### ASSIGNMENT
From the first line to the last, print the data exactly as it appears.

### INFORMATION SHOWN
--*--

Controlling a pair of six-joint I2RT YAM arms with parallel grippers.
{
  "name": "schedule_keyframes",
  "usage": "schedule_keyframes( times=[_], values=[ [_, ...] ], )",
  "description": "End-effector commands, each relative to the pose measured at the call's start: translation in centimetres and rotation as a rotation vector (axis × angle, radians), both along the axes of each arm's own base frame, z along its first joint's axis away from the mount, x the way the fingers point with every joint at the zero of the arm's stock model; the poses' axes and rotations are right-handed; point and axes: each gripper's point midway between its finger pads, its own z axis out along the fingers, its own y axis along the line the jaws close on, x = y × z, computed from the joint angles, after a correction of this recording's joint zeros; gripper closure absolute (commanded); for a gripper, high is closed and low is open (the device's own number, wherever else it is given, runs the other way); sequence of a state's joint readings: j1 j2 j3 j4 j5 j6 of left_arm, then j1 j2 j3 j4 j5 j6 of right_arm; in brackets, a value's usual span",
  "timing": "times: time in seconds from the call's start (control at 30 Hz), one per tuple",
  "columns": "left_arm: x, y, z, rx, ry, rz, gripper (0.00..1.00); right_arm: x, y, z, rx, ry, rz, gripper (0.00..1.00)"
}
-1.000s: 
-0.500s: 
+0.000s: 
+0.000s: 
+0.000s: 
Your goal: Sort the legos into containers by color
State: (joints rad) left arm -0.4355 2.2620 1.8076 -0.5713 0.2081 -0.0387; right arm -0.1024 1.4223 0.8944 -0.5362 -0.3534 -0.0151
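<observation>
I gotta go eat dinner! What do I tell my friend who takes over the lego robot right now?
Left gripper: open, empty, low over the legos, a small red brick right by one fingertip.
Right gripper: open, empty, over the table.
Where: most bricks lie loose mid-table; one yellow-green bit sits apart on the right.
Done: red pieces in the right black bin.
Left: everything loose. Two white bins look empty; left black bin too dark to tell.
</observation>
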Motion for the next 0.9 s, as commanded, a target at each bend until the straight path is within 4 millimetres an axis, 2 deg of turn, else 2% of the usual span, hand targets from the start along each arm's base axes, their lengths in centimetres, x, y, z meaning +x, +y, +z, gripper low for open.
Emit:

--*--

### THE ANSWER
Controlling a pair of six-joint I2RT YAM arms with parallel grippers.
{
  "name": "schedule_keyframes",
  "usage": "schedule_keyframes( times=[_], values=[ [_, ...] ], )",
  "description": "End-effector commands, each relative to the pose measured at the call's start: translation in centimetres and rotation as a rotation vector (axis × angle, radians), both along the axes of each arm's own base frame, z along its first joint's axis away from the mount, x the way the fingers point with every joint at the zero of the arm's stock model; the poses' axes and rotations are right-handed; point and axes: each gripper's point midway between its finger pads, its own z axis out along the fingers, its own y axis along the line the jaws close on, x = y × z, computed from the joint angles, after a correction of this recording's joint zeros; gripper closure absolute (commanded); for a gripper, high is closed and low is open (the device's own number, wherever else it is given, runs the other way); sequence of a state's joint readings: j1 j2 j3 j4 j5 j6 of left_arm, then j1 j2 j3 j4 j5 j6 of right_arm; in brackets, a value's usual span",
  "timing": "times: time in seconds from the call's start (control at 30 Hz), one per tuple",
  "columns": "left_arm: x, y, z, rx, ry, rz, gripper (0.00..1.00); right_arm: x, y, z, rx, ry, rz, gripper (0.00..1.00)"
}
-1.000s: 
-0.500s: 
+0.000s: 
+0.000s: 
+0.000s: 
Your goal: Sort the legos into containers by color
State: (joints rad) left arm -0.4355 2.2620 1.8076 -0.5713 0.2081 -0.0387; right arm -0.1024 1.4223 0.8944 -0.5362 -0.3534 -0.0151
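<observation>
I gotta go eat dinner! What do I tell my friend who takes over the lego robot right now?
Left gripper: open, empty, low over the legos, a small red brick right by one fingertip.
Right gripper: open, empty, over the table.
Where: most bricks lie loose mid-table; one yellow-green bit sits apart on the right.
Done: red pieces in the right black bin.
Left: everything loose. Two white bins look empty; left black bin too dark to tell.
</observation>
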Motion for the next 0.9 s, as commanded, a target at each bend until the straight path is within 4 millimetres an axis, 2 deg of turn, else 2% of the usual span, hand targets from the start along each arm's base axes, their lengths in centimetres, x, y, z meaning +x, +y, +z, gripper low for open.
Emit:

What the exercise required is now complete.